Un stock mineur pour une population de 14 millions d’habitants
La Guinée compte environ 14 millions d’habitants. Ramenée à cette échelle, une réserve de 13 poches disponibles (63 moins 50 déjà engagées) est insuffisante pour faire face aux urgences obstétriques, aux accidents de la route ou aux interventions chirurgicales qui requièrent une transfusion immédiate. Aucun pays développé n’accepterait de fonctionner avec une telle marge. Même en Afrique de l’Ouest, les structures de référence maintiennent généralement une réserve stratégique équivalente à au moins cinq jours de consommation normale.
Le CNTS dépend à la fois du don volontaire et des stocks réguliers. Cette tension entre offre insuffisante et demande constante crée un risque systémique : tout pics de sinistres (accident collectif, épidémie hémorragique) dépasserait instantanément la capacité de réaction.

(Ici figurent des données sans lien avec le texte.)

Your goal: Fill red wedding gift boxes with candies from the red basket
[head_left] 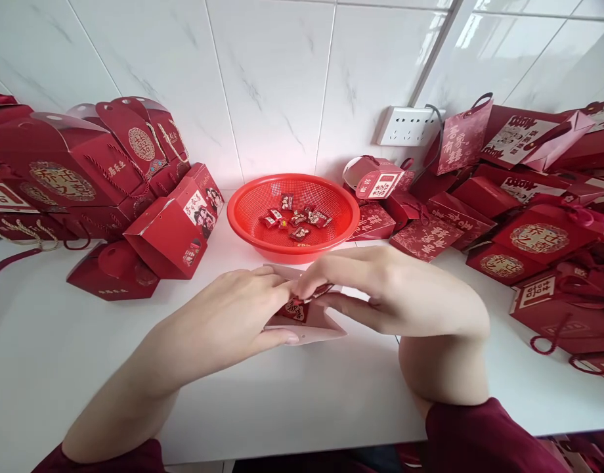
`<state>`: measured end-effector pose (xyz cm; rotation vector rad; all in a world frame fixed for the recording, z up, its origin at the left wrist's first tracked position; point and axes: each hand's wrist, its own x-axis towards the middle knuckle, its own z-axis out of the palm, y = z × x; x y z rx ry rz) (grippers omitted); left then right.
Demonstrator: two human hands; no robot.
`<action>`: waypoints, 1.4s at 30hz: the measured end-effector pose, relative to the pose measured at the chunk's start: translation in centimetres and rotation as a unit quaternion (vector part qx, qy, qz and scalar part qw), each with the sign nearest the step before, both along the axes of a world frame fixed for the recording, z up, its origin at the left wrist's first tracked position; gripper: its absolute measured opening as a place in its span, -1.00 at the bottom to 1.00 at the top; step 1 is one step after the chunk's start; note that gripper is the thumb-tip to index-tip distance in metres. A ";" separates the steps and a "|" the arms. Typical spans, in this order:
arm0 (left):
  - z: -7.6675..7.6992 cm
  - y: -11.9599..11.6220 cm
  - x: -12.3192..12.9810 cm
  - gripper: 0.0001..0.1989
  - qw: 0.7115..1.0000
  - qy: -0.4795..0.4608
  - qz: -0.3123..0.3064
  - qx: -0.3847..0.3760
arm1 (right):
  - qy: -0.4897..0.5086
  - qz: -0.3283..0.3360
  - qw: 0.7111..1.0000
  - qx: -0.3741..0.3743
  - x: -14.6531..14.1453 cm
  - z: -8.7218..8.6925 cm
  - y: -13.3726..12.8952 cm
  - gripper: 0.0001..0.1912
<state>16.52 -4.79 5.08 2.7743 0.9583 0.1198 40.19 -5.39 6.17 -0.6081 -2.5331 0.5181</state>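
A small open gift box point(309, 336) with a pale inside lies in front of me on the white table. My left hand point(228, 312) grips its left side, the thumb along the near flap and the fingers over the far edge. Inside the box rests a red wrapped candy point(295, 311) with gold-white characters. Over the opening, my right hand point(385, 289) pinches a red wrapped candy point(319, 291), partly hidden by the fingers. Just behind the box stands a red plastic basket point(236, 226) with several wrapped candies point(299, 218) in it.
Red gift boxes point(70, 171) with cord handles are stacked at the left. More red boxes point(538, 236) are piled at the right, some near the basket. A white power strip point(405, 126) is fixed to the tiled wall point(277, 79). The table's front edge runs below my arms.
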 end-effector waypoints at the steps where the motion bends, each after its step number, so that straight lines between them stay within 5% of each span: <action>1: 0.0 0.0 0.0 -0.67 1.000 -0.005 -0.002 -0.003 | -0.014 0.014 1.000 0.002 -0.2 -0.1 0.3 -0.83; 16: -0.2 -0.5 0.0 -0.62 0.999 0.021 -0.007 0.034 | -0.049 -0.068 0.996 0.005 0.1 -0.1 0.3 -0.84; 23: -0.9 -2.2 -0.4 -0.61 0.999 0.035 -0.010 0.036 | -0.061 -0.151 0.985 0.063 1.3 0.4 0.0 -0.85; 27: -1.1 -2.2 0.0 -0.65 0.999 0.032 -0.009 0.038 | -0.033 -0.154 0.983 0.089 1.3 0.8 -0.4 -0.84; 30: -1.3 -1.6 0.4 -0.77 0.998 0.020 -0.016 0.053 | -0.017 -0.094 0.993 0.071 0.6 0.8 -1.1 -0.82; 33: -1.5 -1.2 0.6 -0.76 0.998 0.016 -0.018 0.062 | -0.068 -0.025 0.997 0.025 -0.2 0.1 -1.6 -0.82; 37: -1.2 -1.3 0.5 -0.79 0.998 0.033 -0.033 0.051 | -0.156 -0.086 0.984 -0.009 -0.5 -1.1 -1.4 -0.81; 42: -1.6 -1.9 1.7 -0.83 0.982 0.021 -0.140 0.128 | -0.265 -0.116 0.957 0.029 -0.3 -1.6 -0.8 -0.71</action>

Les conséquences pour les patients et l’économie de la santé
Quand le sang manque, c’est l’accès aux soins qui s’en ressent. Les chirurgies programmées sont reportées, les urgences sont rationalisées, et les familles sont contraintes de chercher des donneurs privés à des tarifs gonflés. Cette situation augmente les délais de prise en charge et, par ricochet, la mortalité maternelle et infantile — des indicateurs clés pour évaluer la robustesse d’un système de santé.
Pour les hôpitaux publics et les cliniques privées qui dépendent du CNTS, l’incertitude crée aussi des surcoûts : certains établissements doivent maintenir leurs propres réserves ou nouer des accords fragiles avec des collecteurs informels, contournant les contrôles sanitaires. Cette fragmentation affaiblit la traçabilité et augmente les risques transfusionnels.
Pourquoi le CNTS se trouve à sec ?
Le déficit de poches reflète une chaîne de collecte peu mobilisée. La Guinée, comme nombre de pays africains, peine à structurer les campagnes de don volontaire et régulier. L’absence de rémunération des donneurs, les difficultés logistiques, la faible sensibilisation et les craintes liées à la séropositivité constituent autant de freins. De plus, le vieillissement des stocks (une poche de sang conservée 42 jours) impose une rotation rapide : ce qui n’est pas utilisé rapidement est perdu.
Des leviers à actionner d’urgence
Plusieurs pays ont augmenté leurs réserves en renforçant le partenariat public-privé, en mobilisant les milieux professionnels (entreprises, universités) et en instaurant des calendriers de collecte prévisibles. La Guinée pourrait s’en inspirer : campagnes de sensibilisation massives, incitations à la fidélisation des donneurs, amélioration des conditions de collecte et de stockage, renforcement du système informatique de gestion des poches.
Le coût d’une telle réorganisation est infime comparé à celui d’une crise transfusionnelle généralisée ou à une augmentation de la mortalité évitable.
Un test pour la gouvernance sanitaire
Cette alerte rouge du CNTS n’est pas un incident isolé : elle révèle comment les défaillances infrastructurelles, même modestes en apparence, peuvent compromettre l’ensemble du continuum de soins. Une banque de sang vide, c’est aussi un signal que les investissements publics en santé ne suivent pas les besoins croissants de la population.
La question est désormais de savoir si les autorités sanitaires guinéennes feront de la stabilisation des stocks une priorité politique et budgétaire, ou si elles continueront à gérer la pénurie au coup par coup. La réponse définira la qualité des urgences de demain.